§ TASK TO COMPLETE
Please output, without any change, the lines of the material below from the very first through the one with "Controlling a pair".

§ SUPPLIED MATERIAL
== == ==

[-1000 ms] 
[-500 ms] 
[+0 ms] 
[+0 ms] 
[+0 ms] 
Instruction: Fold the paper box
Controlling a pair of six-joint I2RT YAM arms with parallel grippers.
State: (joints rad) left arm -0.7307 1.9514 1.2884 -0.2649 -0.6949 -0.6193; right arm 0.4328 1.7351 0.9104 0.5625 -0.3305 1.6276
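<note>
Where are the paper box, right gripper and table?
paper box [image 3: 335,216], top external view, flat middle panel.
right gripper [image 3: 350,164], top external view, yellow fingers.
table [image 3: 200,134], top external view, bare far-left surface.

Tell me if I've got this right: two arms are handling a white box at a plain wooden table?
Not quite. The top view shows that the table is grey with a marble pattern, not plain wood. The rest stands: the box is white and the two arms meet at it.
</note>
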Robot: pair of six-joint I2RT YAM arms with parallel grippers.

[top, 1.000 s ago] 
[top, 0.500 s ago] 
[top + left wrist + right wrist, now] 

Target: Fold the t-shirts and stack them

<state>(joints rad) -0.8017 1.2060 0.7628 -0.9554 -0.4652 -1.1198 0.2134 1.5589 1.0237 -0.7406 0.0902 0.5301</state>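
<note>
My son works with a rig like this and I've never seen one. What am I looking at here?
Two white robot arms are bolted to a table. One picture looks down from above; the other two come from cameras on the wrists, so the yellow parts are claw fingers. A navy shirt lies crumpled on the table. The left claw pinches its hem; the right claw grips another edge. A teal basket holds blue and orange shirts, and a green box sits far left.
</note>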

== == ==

§ YOUR RESPONSE
[-1000 ms] 
[-500 ms] 
[+0 ms] 
[+0 ms] 
[+0 ms] 
Instruction: Fold the paper box
Controlling a pair of six-joint I2RT YAM arms with parallel grippers.

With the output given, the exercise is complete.